Here's a design question for you Swifters out there.
I'm playing around with building a tokenizer that works based on a set of rules that you provide to it. From what I see, I have three basic design choices.
//
// Option 1: A tokenizer that manages its own cursor into the `ContentType`.
//
public protocol Tokenizer {
typealias ContentType : CollectionType
var rules: [(content: ContentType, offset: ContentType.Index) -> ContentType.Index?] { get }
var content: ContentType { get }
init(content: ContentType)
mutating func next(index: ContentType.Index?) throws -> Token<ContentType>?
}
//
// Option 2: A tokenizer that passes the next index back to the user for the next call.
//
// NOTE: A tuple breaks the compiler so this type is needed: rdar://21559587.
public struct TokenizerResult<ContentType where ContentType : CollectionType> {
public let token: Token<ContentType>
public let nextIndex: ContentType.Index
public init(token: Token<ContentType>, nextIndex: ContentType.Index) {
self.token = token
self.nextIndex = nextIndex
}
}
public protocol Tokenizer {
typealias ContentType : CollectionType
var rules: [(content: ContentType, offset: ContentType.Index) -> ContentType.Index?] { get }
var content: ContentType { get }
init(content: ContentType)
// HACK(owensd): This version is necessary because default parameters crash the compiler in Swift 2, beta 2.

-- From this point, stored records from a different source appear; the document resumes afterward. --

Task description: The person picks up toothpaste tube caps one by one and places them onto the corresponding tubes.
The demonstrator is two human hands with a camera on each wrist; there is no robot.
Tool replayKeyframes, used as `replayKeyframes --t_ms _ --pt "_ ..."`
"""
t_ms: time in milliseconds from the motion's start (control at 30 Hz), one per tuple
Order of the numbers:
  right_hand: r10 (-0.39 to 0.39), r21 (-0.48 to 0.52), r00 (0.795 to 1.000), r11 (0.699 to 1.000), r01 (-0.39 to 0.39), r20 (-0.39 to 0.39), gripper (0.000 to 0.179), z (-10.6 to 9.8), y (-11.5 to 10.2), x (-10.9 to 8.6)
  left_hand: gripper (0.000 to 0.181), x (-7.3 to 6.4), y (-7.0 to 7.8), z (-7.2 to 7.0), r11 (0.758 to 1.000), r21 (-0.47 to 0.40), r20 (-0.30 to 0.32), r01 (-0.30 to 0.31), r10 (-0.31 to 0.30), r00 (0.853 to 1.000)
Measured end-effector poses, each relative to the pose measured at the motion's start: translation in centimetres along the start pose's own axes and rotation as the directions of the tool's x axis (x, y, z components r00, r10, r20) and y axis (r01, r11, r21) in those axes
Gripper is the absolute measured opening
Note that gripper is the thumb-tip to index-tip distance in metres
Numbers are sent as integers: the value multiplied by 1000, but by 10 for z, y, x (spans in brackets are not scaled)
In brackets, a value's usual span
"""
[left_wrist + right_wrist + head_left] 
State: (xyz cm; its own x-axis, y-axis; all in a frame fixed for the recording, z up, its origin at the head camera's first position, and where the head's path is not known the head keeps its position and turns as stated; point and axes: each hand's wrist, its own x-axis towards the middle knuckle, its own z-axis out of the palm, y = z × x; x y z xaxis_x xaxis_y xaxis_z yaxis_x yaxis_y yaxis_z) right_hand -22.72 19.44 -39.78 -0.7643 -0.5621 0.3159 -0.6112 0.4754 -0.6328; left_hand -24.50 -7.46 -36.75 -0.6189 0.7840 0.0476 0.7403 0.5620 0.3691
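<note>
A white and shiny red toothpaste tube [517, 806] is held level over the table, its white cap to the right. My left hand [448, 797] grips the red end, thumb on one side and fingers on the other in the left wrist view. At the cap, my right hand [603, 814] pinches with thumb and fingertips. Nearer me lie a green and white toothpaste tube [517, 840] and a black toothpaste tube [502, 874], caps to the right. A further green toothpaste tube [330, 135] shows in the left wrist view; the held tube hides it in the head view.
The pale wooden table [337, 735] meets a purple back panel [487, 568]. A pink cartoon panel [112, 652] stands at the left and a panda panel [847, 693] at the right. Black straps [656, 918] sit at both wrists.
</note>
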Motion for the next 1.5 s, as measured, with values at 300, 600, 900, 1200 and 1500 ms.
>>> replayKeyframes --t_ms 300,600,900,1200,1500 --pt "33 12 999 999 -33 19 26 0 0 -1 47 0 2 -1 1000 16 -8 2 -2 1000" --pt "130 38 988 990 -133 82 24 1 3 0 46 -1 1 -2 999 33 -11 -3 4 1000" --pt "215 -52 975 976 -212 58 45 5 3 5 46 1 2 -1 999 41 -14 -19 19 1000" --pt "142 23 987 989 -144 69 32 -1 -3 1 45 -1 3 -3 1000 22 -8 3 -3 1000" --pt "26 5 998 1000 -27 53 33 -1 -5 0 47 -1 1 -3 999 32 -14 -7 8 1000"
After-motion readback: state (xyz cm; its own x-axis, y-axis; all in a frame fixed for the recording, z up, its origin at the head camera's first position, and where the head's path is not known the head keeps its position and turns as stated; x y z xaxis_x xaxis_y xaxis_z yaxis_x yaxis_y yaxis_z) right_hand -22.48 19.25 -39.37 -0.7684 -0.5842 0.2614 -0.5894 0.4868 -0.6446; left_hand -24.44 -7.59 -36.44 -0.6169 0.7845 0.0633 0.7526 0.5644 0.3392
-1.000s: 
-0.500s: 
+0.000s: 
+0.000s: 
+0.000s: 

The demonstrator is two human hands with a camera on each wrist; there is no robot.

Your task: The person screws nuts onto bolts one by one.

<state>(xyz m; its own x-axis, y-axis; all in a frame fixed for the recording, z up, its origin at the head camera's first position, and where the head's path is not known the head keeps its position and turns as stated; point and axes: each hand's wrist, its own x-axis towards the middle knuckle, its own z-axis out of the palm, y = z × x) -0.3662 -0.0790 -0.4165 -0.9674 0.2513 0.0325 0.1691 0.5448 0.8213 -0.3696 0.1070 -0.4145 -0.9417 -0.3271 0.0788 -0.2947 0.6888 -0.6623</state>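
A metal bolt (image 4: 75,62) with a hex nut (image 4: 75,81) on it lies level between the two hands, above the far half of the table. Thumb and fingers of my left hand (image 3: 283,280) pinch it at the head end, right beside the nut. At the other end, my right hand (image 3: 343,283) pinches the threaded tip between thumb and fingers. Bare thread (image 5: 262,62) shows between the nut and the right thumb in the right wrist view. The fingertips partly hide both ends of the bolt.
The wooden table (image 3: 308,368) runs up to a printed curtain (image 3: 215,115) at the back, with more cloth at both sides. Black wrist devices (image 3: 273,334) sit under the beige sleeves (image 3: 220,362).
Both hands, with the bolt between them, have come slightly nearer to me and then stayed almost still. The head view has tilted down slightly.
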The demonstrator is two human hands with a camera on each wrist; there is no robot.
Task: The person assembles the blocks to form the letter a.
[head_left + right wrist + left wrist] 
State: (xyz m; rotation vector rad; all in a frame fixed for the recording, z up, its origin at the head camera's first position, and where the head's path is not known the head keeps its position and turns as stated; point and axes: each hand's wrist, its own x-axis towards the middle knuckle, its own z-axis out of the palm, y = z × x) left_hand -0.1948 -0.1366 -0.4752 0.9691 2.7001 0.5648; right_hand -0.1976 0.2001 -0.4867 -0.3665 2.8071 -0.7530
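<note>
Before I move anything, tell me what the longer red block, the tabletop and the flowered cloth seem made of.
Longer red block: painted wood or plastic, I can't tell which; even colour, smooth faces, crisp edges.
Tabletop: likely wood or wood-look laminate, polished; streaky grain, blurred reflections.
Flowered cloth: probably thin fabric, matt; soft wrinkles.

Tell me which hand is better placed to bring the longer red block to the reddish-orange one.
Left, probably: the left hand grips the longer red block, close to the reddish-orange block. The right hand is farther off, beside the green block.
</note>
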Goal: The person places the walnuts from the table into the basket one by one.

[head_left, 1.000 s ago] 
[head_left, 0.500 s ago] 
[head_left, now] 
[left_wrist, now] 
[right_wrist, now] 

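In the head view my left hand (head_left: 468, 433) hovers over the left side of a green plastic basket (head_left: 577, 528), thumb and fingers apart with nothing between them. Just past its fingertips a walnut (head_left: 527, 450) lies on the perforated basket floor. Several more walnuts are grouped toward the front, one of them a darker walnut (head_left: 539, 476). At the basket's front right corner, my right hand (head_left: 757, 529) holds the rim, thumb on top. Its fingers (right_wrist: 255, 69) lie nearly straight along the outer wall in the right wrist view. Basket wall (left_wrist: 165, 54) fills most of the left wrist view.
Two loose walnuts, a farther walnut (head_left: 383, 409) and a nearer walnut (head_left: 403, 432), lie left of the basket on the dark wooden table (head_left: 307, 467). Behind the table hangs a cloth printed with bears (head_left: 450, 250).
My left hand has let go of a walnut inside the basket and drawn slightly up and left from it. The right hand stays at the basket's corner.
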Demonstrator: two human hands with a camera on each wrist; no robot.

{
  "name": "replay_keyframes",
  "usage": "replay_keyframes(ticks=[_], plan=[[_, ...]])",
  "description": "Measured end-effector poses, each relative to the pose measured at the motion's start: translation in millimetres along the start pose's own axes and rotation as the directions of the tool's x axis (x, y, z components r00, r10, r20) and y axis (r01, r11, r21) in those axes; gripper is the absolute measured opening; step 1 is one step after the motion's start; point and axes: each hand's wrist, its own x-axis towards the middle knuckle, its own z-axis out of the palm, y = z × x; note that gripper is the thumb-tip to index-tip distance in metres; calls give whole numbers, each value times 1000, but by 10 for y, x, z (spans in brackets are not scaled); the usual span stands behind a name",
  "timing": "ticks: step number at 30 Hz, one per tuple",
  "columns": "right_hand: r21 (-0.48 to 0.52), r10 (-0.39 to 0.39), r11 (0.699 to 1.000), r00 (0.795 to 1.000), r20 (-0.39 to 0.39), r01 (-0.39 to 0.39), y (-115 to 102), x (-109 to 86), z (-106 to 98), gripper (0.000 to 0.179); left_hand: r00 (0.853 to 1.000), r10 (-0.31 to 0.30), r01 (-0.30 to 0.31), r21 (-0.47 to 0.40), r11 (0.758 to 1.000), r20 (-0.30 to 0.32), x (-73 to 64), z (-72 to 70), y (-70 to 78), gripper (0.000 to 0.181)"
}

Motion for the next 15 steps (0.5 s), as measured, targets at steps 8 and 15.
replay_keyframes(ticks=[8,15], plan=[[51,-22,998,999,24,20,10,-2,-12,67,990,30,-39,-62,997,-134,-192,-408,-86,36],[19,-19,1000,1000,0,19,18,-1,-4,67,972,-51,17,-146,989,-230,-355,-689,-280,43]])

func next() throws -> TokenizerResult<ContentType>?
func next(index: ContentType.Index?) throws -> TokenizerResult<ContentType>?
}
//
// Option 3: A mixture of option #1 and #2 where the tokenizer manages its own cursor location but
// does so by returning a new instance of the tokenizer value.
//
public protocol Tokenizer {
typealias ContentType : CollectionType
var rules: [(content: ContentType, offset: ContentType.Index) -> ContentType.Index?] { get }
var content: ContentType { get }
init(content: ContentType, currentIndex: ContentType.Index?)
func next() throws -> Self?
}
Option 1
The main problem I have with option #1 is that I'm in the business of managing some bookkeeping details. This has the terrible side-effect of requiring me to expose all of the details of that bookkeeping work in the protocol so that I can provide a defautl implementation of how this works when ContentType
is a String
. That's bad.
The other option is to create a struct
that conforms to the protocol and provides an implementation for various ContentType
s. However, I want to reserve that for a conforming type for particular structures of data, like CSVTokenizer
or JSONTokenizer
.
However, this option provides the benefit of being extremely easy to use as the caller of the code doesn't need to maintain the nextIndex
as in option 2 or new instances of the tokenizer in option 3. Simply call next()
and you get the expected behavior.
Option 2
This gets rid of all of the negatives of option #1, but it does add the burden to call the next()
function with the correct index. Of course, this does allow some additional flexibility. My big concern here is the additional code that each caller will need to make each time next()
is to be called. They have to unpack the optional result, then the nextIndex
value and call next()
with it.
Maybe this is OK. The trade-offs seem better at least. And, I can provide a default implementation for any Tokenizer
that makes use of a String
and String.Index
.
The thing I like most about this approach is that each type of Tokenizer
simple provides the rules
as an overloaded read-only property.
Option 3
This kinda merges option #1 and option #2 together; it's also my least favorite. I don't like all of the potential copying that needs to be done. It's not clear to me that this will be optimized away, especially under all use cases. However, I thought I should at least mention it…
Option 4
Ok, there really is another option. It's to create a struct Tokenizer
that provides an init()
allowing you to pass in the set of rules to use when matching tokens. I really don't like this approach that much either. This turns handling rules for common tokenizer constructs like CSV and JSON into these free-floating arrays of rules.
That feels wrong to me. A concrete implementation of a CSV Tokenizer
seems like the better approach.
Wrapping Up
I'm leaning towards option #2 (in fact, that is what I have implemented currently). It seems to be working alright, though the caller callsite is a little verbose.
guard let result = try tokenizer.next() else { /* bail */ }
// do stuff...
// Do it again!
guard let result = try tokenizer.next(index: result.nextIndex) else { /* bail */ }
This is probably ok and it's likely to be done in a loop. It just feels like a lot of syntax and bookkeeping the caller needs to deal with.
Anyhow, thoughts? Better patterns to consider?